» DATA BLOCK
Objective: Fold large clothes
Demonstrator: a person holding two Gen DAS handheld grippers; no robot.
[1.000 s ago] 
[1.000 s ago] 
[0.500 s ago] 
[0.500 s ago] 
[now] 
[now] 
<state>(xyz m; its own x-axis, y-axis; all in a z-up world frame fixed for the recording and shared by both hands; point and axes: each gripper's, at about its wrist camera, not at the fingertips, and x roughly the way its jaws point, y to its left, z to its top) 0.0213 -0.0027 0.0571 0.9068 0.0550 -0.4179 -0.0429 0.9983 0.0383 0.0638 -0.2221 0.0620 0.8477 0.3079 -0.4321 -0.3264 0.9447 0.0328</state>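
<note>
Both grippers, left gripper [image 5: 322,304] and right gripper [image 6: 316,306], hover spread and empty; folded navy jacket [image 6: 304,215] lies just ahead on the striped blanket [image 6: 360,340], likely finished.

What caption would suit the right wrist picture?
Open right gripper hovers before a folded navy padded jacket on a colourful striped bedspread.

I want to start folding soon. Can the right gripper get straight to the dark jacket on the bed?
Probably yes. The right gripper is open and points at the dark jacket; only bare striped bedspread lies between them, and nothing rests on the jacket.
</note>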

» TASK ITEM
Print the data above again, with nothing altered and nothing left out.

» YOUR RESPONSE
Objective: Fold large clothes
Demonstrator: a person holding two Gen DAS handheld grippers; no robot.
[1.000 s ago] 
[1.000 s ago] 
[0.500 s ago] 
[0.500 s ago] 
[now] 
[now] 
<state>(xyz m; its own x-axis, y-axis; all in a z-up world frame fixed for the recording and shared by both hands; point and axes: each gripper's, at about its wrist camera, not at the fingertips, and x roughly the way its jaws point, y to its left, z to its top) 0.0213 -0.0027 0.0571 0.9068 0.0550 -0.4179 -0.0429 0.9983 0.0383 0.0638 -0.2221 0.0620 0.8477 0.3079 -0.4321 -0.3264 0.9447 0.0328</state>
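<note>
Both grippers, left gripper [image 5: 322,304] and right gripper [image 6: 316,306], hover spread and empty; folded navy jacket [image 6: 304,215] lies just ahead on the striped blanket [image 6: 360,340], likely finished.

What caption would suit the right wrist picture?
Open right gripper hovers before a folded navy padded jacket on a colourful striped bedspread.

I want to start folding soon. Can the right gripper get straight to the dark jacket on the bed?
Probably yes. The right gripper is open and points at the dark jacket; only bare striped bedspread lies between them, and nothing rests on the jacket.
</note>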

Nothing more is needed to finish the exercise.